In 2013, eight times as many New Yorkers died from air pollution-related health issues as from murder.
A recent analysis by the City estimated that 2,700 “premature” deaths every year can be tied to ozone and fine particulate matter, two leading air pollutants, as opposed to 333 murders in New York in 2013. The public health impacts of air pollution, while not necessarily dramatic, are powerful: air quality rivals other leading causes of death in New York City, such as HIV.
And while the city is making progress improving air quality, some elected officials say that too many New Yorkers are suffering from the debilitating and deadly effects of air pollution. A briefing document prepared for a February City Council oversight hearing on air quality asserts that the City’s “progress, while significant, does not mean that the air is healthy to breathe in New York City.”
Populations especially vulnerable to air pollution include children and the elderly; the poor; people with pre-existing health conditions; and residents of neighborhoods where pollution sources – like highways, waste transfer stations, and powerplants – are located.
“It’s hard to get attention for this,” said Dr. Thomas Matte, Assistant Commissioner for Environmental Surveillance and Policy at the city’s Department of Health. “Air pollution” is not a cause of death that would appear on any death certificate, he added.
“[But] what we know from the science is that when ozone levels are higher, there are more deaths,” Matte stated.
Both ozone and particulate matter pollution can aggravate asthma and other lung conditions, and cause premature death in people with heart and lung disease, says the U.S. Environmental Protection Agency (EPA).

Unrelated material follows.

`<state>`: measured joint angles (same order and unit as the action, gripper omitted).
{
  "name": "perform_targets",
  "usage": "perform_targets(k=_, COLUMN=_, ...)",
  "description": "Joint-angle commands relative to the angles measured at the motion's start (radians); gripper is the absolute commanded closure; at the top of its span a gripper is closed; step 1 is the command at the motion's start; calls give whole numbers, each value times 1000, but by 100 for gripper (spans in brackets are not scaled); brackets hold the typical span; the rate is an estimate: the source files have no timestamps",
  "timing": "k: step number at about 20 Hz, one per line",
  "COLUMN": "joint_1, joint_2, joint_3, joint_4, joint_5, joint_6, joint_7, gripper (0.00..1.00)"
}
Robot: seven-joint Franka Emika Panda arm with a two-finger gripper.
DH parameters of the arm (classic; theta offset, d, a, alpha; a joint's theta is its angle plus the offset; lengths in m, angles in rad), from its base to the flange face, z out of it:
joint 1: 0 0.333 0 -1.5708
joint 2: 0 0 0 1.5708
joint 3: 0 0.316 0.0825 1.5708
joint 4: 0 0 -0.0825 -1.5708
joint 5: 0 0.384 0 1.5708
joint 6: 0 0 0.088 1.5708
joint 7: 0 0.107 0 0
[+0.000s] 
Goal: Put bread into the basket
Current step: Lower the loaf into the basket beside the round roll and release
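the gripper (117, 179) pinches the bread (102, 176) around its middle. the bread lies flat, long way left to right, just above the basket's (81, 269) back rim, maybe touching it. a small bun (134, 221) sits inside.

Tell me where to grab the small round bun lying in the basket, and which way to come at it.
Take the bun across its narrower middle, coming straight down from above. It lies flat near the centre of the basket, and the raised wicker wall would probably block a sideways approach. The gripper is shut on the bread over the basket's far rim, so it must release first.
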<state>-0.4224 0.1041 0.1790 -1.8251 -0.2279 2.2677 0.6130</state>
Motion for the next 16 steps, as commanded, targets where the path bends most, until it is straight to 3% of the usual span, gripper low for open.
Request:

Two reports released in May of this year point to a dual reality: New York City has made major progress in reducing levels of particulate matter pollution, yet that pollution is linked to annual totals of approximately 2,300 premature deaths, 4,800 emergency room visits for asthma, and 1,500 hospitalizations for respiratory and cardiovascular disease.
Particulate matter pollution – in the form of small particles and droplets – is emitted by many local sources, including heating fuel, power plants, and motor vehicles. These particles and droplets are “so small that they can get deep into the lungs and cause serious health problems,” says the EPA.